> _Assignment_
Look through the records below for the line with "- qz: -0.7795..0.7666". Return that line and each one after it up to and including the line with "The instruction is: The", exactly.

○ ○ ○ ○ ○ ○ ○

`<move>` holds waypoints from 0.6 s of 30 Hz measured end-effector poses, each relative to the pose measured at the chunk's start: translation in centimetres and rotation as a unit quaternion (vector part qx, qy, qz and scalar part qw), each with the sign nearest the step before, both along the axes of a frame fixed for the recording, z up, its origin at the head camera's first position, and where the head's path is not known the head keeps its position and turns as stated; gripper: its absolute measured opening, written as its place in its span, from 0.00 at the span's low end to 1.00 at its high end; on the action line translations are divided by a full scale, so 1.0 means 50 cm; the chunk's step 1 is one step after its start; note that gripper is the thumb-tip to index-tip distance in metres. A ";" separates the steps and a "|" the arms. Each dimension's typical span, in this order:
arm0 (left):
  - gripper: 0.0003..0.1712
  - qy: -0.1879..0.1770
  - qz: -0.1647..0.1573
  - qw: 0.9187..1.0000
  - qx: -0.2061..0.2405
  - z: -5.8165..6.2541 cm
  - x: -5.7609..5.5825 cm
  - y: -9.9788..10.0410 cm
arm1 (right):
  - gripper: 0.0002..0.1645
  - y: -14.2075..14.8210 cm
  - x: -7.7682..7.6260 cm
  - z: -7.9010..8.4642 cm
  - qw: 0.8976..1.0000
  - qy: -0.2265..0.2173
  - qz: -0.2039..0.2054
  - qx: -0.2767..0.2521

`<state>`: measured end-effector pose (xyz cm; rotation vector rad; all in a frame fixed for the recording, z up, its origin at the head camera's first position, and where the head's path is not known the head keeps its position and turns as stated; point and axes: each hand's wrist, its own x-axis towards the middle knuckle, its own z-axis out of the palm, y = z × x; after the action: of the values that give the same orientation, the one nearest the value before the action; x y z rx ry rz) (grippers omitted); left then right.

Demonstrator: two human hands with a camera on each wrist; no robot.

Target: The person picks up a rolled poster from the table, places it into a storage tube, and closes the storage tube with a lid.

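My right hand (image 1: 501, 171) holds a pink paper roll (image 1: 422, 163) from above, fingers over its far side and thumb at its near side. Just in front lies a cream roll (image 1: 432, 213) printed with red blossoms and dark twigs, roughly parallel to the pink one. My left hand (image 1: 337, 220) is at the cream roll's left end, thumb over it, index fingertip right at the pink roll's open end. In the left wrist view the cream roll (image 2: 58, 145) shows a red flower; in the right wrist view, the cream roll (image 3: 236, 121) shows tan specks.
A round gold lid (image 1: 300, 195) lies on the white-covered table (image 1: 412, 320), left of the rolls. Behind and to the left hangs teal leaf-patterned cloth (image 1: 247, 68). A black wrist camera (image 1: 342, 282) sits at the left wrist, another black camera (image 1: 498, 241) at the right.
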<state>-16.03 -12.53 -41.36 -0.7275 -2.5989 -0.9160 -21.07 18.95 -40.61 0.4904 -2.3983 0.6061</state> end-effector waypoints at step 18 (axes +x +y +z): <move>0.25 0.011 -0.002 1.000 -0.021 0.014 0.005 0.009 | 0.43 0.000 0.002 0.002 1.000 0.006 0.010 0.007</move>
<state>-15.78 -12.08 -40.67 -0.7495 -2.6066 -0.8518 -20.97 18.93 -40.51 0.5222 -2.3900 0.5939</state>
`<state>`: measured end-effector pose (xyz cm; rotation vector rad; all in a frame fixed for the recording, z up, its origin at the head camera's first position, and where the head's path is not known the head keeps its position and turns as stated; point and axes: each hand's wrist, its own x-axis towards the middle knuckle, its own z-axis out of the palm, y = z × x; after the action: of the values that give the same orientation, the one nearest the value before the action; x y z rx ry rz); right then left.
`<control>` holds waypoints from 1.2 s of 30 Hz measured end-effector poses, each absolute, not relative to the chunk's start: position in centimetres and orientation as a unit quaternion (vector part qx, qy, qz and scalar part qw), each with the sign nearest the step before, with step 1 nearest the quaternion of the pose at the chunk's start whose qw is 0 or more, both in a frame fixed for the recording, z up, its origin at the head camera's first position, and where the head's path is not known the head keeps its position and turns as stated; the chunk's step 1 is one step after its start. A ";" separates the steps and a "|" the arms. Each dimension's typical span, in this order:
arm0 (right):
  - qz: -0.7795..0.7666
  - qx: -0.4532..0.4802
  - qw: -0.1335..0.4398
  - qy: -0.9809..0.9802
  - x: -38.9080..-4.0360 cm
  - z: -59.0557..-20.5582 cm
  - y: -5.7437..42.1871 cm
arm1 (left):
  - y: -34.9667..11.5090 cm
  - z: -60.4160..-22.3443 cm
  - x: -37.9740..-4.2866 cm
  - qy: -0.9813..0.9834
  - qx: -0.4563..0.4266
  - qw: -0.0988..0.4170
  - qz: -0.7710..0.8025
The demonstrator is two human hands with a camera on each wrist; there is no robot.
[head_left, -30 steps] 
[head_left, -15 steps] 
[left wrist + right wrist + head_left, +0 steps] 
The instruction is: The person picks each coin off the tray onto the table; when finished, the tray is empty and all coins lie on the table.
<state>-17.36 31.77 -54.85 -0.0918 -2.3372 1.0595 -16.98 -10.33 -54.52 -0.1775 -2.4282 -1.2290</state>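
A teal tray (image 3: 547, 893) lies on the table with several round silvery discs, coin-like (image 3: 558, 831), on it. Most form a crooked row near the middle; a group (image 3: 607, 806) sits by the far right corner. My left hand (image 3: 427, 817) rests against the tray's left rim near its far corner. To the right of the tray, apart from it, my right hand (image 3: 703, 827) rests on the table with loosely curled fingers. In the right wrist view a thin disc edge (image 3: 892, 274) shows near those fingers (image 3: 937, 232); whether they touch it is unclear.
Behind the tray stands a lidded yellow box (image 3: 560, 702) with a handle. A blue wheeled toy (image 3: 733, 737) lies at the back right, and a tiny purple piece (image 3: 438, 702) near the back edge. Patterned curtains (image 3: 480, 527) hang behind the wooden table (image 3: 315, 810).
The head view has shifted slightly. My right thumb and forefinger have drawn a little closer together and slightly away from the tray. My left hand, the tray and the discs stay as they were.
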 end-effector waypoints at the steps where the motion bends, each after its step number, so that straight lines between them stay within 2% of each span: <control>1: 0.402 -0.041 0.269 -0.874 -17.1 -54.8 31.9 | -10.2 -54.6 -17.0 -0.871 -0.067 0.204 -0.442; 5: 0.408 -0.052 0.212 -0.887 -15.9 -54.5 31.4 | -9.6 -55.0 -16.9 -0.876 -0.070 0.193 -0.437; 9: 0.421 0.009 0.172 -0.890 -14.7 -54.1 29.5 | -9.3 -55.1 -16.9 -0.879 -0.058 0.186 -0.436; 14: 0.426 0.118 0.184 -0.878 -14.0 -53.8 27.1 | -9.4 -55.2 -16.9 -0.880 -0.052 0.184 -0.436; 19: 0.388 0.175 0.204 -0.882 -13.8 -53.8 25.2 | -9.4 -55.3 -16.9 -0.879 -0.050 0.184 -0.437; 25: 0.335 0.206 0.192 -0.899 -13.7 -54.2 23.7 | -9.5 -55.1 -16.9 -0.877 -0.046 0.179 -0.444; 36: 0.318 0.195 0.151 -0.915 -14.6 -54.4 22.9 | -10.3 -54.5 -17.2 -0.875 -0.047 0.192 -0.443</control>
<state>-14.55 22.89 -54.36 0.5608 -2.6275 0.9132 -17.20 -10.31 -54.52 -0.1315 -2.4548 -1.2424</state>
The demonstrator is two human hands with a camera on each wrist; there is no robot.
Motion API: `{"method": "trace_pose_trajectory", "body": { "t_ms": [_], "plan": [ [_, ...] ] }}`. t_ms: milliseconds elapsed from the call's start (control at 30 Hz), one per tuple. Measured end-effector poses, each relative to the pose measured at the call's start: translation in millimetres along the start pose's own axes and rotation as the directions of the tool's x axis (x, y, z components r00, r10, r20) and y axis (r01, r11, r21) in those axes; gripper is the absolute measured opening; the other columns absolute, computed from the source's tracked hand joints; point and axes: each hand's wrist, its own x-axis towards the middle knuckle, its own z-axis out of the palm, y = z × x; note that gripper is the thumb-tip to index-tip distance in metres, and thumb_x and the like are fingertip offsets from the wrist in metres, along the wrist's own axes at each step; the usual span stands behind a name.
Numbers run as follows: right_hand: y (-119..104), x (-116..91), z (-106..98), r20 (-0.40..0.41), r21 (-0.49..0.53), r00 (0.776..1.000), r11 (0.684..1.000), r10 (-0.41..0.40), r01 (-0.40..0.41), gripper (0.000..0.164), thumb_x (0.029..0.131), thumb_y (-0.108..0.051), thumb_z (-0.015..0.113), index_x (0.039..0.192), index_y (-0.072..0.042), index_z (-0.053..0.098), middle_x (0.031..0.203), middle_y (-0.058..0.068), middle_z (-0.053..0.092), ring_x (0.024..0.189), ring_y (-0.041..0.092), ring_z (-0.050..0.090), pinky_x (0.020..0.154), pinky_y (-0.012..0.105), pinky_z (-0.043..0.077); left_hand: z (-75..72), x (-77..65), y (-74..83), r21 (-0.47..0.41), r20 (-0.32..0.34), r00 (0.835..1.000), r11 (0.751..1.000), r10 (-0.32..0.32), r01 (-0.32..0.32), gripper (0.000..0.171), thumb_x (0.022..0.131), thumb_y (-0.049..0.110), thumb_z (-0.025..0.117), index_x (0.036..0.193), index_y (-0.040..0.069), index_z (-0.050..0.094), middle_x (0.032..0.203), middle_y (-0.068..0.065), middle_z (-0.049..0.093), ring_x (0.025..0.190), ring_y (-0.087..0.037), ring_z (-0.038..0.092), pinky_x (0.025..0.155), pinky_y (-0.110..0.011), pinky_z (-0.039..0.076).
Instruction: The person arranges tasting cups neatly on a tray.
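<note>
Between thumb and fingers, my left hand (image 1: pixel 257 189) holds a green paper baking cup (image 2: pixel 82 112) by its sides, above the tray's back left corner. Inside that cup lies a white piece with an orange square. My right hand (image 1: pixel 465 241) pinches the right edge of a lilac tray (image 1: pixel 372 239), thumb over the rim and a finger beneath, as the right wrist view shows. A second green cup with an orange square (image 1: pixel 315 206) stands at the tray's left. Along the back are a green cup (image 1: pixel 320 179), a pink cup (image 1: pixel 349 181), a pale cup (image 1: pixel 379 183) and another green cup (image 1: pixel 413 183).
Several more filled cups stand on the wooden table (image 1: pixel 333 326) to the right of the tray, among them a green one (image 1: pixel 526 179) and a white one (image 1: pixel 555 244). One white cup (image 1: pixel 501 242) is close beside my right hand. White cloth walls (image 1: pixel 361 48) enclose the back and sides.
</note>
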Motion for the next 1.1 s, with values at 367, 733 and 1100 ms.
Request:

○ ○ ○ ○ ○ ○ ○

> _Solved problem_
  - qz: -0.7795..0.7666
  - qx: -0.4532..0.4802
  - qw: -0.1335..0.4398
  - qy: -0.9809..0.9802
  - x: -38.9080..-4.0360 cm
  - z: -59.0557..-20.5582 cm
  - y: -5.7437..42.1871 cm
arm1 (left):
  - y: -34.9667..11.5090 cm
  - z: -60.4160..-22.3443 cm
  - x: -37.9740..-4.2866 cm
  - qy: -0.9813..0.9834
  - qx: -0.4563..0.4266
  - qw: -0.0988..0.4170
  - qz: -0.7710..0.8025
The demonstrator is two human hands with a camera on each wrist; there is no robot.
[head_left, -30 steps] 
[head_left, -15 steps] 
[left wrist + right wrist + head_left, +0 steps] 
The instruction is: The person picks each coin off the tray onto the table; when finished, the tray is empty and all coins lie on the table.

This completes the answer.